# P0324 Knock Sensor



## byronbergan (Apr 11, 2015)

2012 1.4L Turbocharged 

Heard a ticking coming from the center top part of my engine. Drove to work the next morning and the check engine light came on. Scanned it and got a P0324 knock sensor performance module DTC. Put a new knock sensor on it and the issue went away. On the drive home from work last night the ticking returned. The check engine light hasn't come back on yet but I'm almost certain it'll come on when I drive to work today. Anyone else have this issue or any experts have an idea of what the issue might be?


----------



## NickD (Dec 10, 2011)

If you are using E10 and getting a poor mix, alcohol and gasoline to not mix, would be running 80 octane fuel that would drive that knock sensor, crazy. Or maybe running 84-86 octane for intermittent type of operation. And a lot depends on what gear you are in relating to engine load.

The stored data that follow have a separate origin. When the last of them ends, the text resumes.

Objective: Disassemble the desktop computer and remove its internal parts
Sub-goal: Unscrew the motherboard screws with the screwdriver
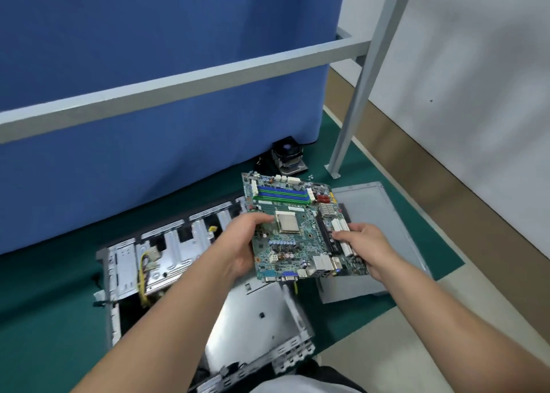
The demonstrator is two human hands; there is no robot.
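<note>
Head view
Motherboard: green rectangular circuit board (300,229) with blue and green memory slots at the far edge, square silver processor in the middle, white expansion slots on the right; held in the air, above the open case and clear of it.
Left hand: left hand (244,244) grasping the board's left edge, thumb laid on top just beside the processor, fingers under the board.
Right hand: right hand (364,245) grasping the right edge, fingers curled over the white slots.
Case: open grey metal computer chassis (166,250) lying on the green floor mat (44,285), yellow wires showing inside.
Side panel: flat grey metal panel (384,223) on the mat, right of the board.
Cooler: black fan-topped heatsink (287,157) on the mat beyond the board, against the blue fabric partition (148,50).
Frame: grey metal rail (184,80) across the partition.
</note>
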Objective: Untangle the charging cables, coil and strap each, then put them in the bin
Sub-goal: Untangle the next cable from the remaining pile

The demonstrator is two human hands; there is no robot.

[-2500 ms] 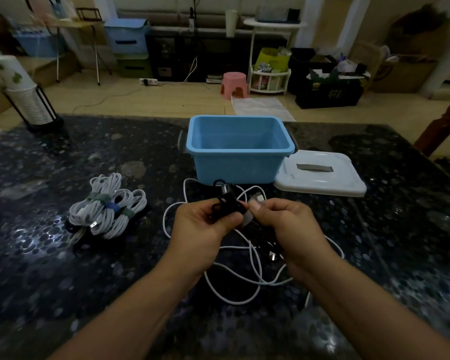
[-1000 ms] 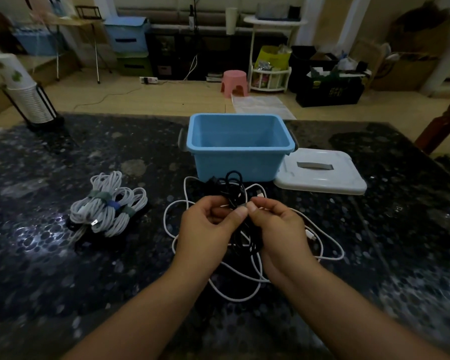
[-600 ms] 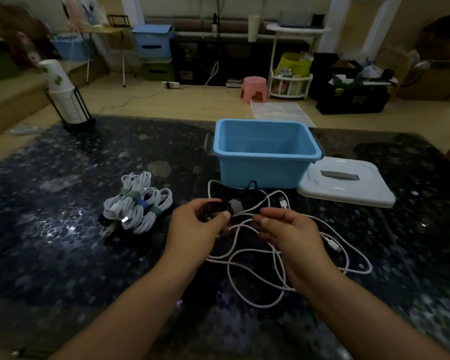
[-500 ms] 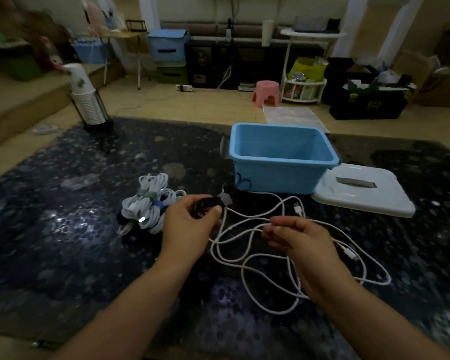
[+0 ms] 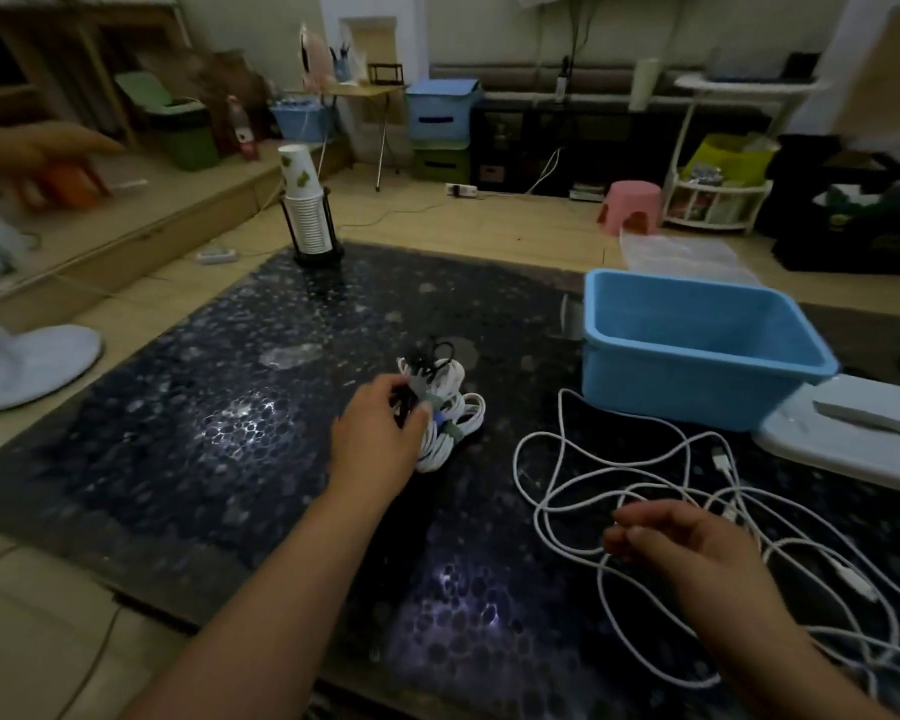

Another cause can be an engine cylinder misfire causing excessive carbon build up increasing the compression that will also cause detonation.

P0324 is only set even if only one cylinder is knocking, but has to occur for at least 10 seconds to set that only code. Too many people take these codes literally, and the sensor takes the blame for this when it is only doing its job. O2 sensors take the blame for just about anything. 

So what kind of fuel are you using? Got bad mixes before, so finally said, screw ethanol. And of course would kick on the CEL, knock sensor is doing its job, kicking on the CEL. With any kind of actually knock sensor problem, other codes are generated, you only posted one code.


----------



## spacedout (Dec 7, 2010)

These engines always have some ticking(fuel injectors), so maybe the noise is unrelated to the issue? Most likely reasons to experience knock would be poor quality fuel(low octane). Changing brands may be enough to correct the problem, or run a higher octane. Are you running top tier gas? My 2012 never ran great on regular 87 octane gas and would experience some knock any time I tried to use the cheap stuff. 

Though I'm not anti-ethanol NickD above is correct. Most 87E10 fuel sold starts out as 84 octane gas. if you have Phase Separation occur you end up with a low 84 octane layer and a layer of alcohol mixed with water. The much better mix available today, 93E10 starts as 91E0, so if phase separation occurs it may cause much less issues(the engine will still run on 91 octane and possibly be able to burn the alcohol and water mix(alcohol is over 100 octane).


----------



## Robby (Mar 1, 2013)

byronbergan said:


> 2012 1.4L Turbocharged
> 
> Heard a ticking coming from the center top part of my engine. Drove to work the next morning and the check engine light came on. Scanned it and got a P0324 knock sensor performance module DTC. Put a new knock sensor on it and the issue went away. On the drive home from work last night the ticking returned. The check engine light hasn't come back on yet but I'm almost certain it'll come on when I drive to work today. Anyone else have this issue or any experts have an idea of what the issue might be?


Anybody mess with the spark plugs in the last year or so?......this engine will loosen them (and tick) if they weren't properly tightened.

My first thought from this distance,
Rob


----------



## NickD (Dec 10, 2011)

Still got a P0324 code that translates to getting knock sensor signal for over 10 seconds. So is this the knock sensor or low octane fuel?


----------



## Wayne Will12 (Aug 17, 2016)

could u by any chance tell me where the sensor is on the car cause i need to replace it but i cant figure out where it goes.


----------



## Humberto (May 27, 2013)

*got the same code P0324*

Hi everybody 

I have a chevy cruze 2012 Lt ,with 41k only on it. I got the same code last saturday everything start suddenly and I heard a noise like small fan,. in my way back to my house while i was driving for around 40km. 

I connected my OBD scan next morning and found the code P0324. while I look for info about this code on the internet seating inside the car (about 20 minutes reading here and in other websites) the code clear without intervention. and the power of the car is normal. the noise like fan is gone, note Yesterday when the problem was present there was almost no power. hard to get 60km

Any idea guys.? 

another question is please let me know where it is located the knock sensor ? i am planing to check it as well


----------



## Humberto (May 27, 2013)

*sensor is in the back*



Wayne Will12 said:


> could u by any chance tell me where the sensor is on the car cause i need to replace it but i cant figure out where it goes.


it is in the back of the engine, check internet for video 
back
-| <<< here attached to the engine in this area 
-------
| |
--------

front
radiator


----------



## Waldo (Oct 1, 2019)

Humberto said:


> *got the same code P0324*
> 
> Hi everybody
> 
> ...


A
Anyone ever figure this out my wifes car is intermitantly doing the same thing


----------



## Blasirl (Mar 31, 2015)

Waldo said:


> A
> 
> Anyone ever figure this out my wifes car is intermitantly doing the same thing


Welcome Aboard!

Don't forget to introduce yourself and your Cruze here.


----------